Au mois de juillet, au moment où Léonie s’est lancée dans son défi sans sucre, j’ai arrêté de manger du sucre aussi. Je n’ai pas recommencé depuis. Nous sommes en septembre, et j’ai perdu à peu près vingt livres. Je ne m’en suis pas vraiment rendu compte «en chemin» ; je me pèse rarement, et je me souviens que, la dernière fois que je m’étais pesée, j’approchais du deux cents. Disons que c’est un chiffre symbolique qui frappe ; pourtant, je me regardais dans le miroir et je ne me trouvais pas si mal.

Maintenant, la balance est juste au-dessous du cent quatre-vingts.
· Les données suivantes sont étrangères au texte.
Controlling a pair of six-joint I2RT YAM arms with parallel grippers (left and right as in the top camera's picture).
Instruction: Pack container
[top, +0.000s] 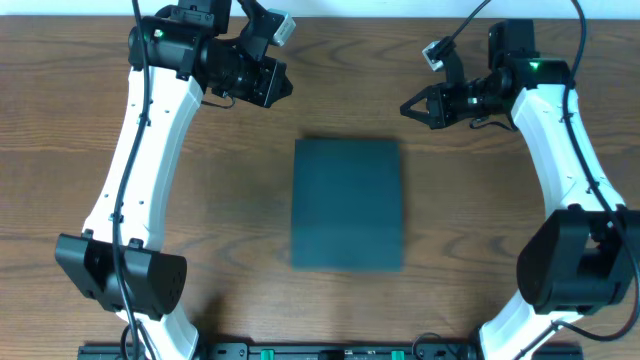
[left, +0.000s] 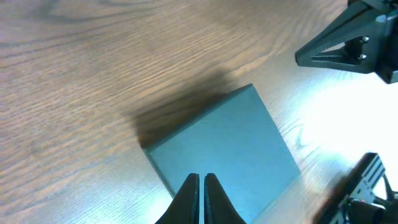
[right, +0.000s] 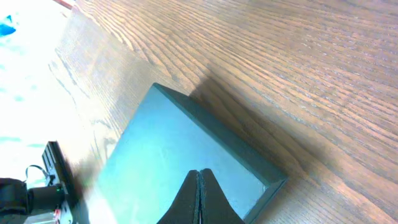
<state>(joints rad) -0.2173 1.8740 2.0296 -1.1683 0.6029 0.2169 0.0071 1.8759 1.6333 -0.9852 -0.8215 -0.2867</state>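
Note:
The container is a dark green-black box lying flat with its lid closed in the middle of the wooden table. It also shows in the left wrist view and the right wrist view. My left gripper hangs above the table beyond the box's far left corner, fingers shut and empty. My right gripper hangs beyond the box's far right corner, fingers shut and empty. Neither touches the box. No snack packets or bars are in view.
The wooden table runs to a white wall at the far edge. The arm bases stand at the front left and front right. The right arm shows in the left wrist view.

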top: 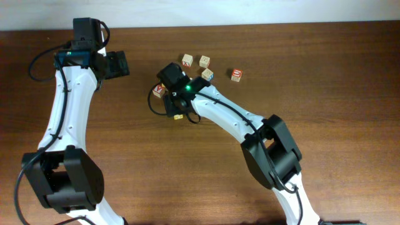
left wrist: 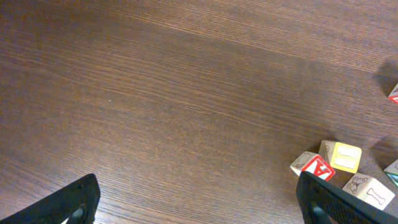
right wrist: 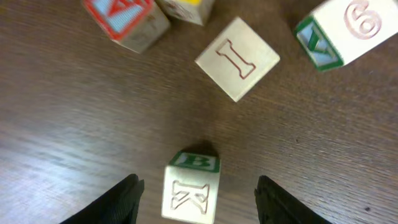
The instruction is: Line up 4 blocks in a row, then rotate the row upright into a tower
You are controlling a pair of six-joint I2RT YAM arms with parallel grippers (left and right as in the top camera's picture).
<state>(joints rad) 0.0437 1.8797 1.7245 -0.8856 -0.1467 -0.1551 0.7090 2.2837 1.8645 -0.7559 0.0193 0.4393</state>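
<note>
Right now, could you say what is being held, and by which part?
Nothing is held: the right gripper stands open astride the K block, fingers not touching; the left gripper is open, empty.

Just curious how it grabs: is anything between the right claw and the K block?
Nothing visible. The K block sits on bare table inside the open right gripper; the bone-marked cube lies well beyond.
</note>
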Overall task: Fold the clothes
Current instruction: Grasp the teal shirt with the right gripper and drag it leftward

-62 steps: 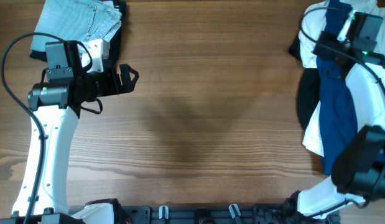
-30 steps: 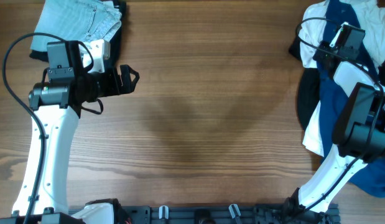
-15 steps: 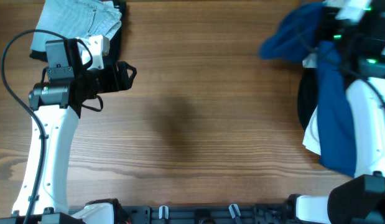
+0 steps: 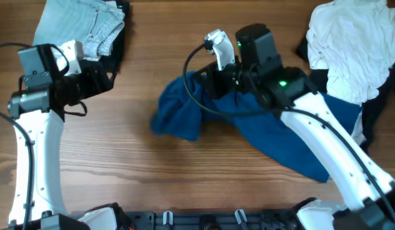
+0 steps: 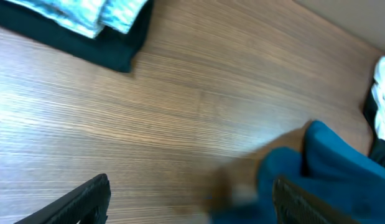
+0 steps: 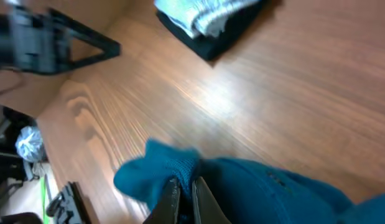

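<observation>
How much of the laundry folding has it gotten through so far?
Done: a light-blue garment sits folded at the far left corner of the table. In hand: the right tool pinches a crumpled blue garment near the middle. Left: folding that, then the white pile at far right.

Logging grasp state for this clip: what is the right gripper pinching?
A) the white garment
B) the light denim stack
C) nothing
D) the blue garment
D: in the right wrist view, the right gripper has its fingers closed on a fold of the blue garment.
</observation>
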Robot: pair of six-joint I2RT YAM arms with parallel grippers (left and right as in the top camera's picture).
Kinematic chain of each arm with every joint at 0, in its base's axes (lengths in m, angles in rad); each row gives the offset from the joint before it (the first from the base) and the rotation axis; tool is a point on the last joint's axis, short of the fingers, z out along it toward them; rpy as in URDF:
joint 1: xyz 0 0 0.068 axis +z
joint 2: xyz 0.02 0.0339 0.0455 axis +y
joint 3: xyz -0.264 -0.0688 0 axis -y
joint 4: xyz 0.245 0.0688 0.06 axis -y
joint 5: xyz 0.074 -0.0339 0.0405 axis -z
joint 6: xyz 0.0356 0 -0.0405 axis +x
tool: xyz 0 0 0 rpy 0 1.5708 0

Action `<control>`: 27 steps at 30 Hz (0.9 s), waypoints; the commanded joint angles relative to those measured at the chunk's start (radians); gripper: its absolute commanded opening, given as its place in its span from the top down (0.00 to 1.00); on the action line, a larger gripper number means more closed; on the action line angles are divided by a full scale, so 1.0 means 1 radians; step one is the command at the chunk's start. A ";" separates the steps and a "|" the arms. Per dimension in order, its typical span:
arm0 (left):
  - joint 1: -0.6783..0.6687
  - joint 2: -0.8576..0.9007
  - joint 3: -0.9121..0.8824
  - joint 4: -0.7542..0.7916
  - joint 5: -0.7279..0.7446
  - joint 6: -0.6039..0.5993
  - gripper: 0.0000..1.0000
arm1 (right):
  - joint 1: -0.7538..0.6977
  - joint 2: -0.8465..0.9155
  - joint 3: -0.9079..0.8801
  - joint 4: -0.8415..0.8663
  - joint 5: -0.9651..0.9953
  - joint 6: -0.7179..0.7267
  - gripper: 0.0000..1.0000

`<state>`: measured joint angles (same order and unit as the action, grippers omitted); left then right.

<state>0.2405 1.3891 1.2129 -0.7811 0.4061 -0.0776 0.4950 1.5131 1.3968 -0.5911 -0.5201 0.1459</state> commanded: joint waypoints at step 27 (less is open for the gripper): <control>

Je savais que j’avais perdu du poids, mes vêtements étaient plus lousses autour de moi, mais, dans ma tête, j’avais seulement perdu cinq livres. C’était comme un choc. Je me suis pesée chez plusieurs personnes pour valider la donnée.

Puis, des gens que je ne connais pas trop (parce que mes proches me voient trop souvent, ou ont peur de me parler de ça) ont commencé à s’exclamer : «Mon Dieu ! Tu as bien maigri !» Une copine m’a demandé si je me sentais «mieux», si j’étais moins fatiguée quand je faisais du sport, etc. – non, je me sens pareil. Une autre m’a demandé si ma perte de poids était voulue. Je lui en étais reconnaissante.

Non, ce n’était pas «voulu». J’ai arrêté de manger du sucre pour faire attention à ma santé. Bien sûr, je n’étais pas contre un petit «trim» du ventre, juste pour dire que ça débordait un peu moins, mais je ne m’attendais pas à ça. Et je dois avouer que, aujourd’hui, je suis très perplexe.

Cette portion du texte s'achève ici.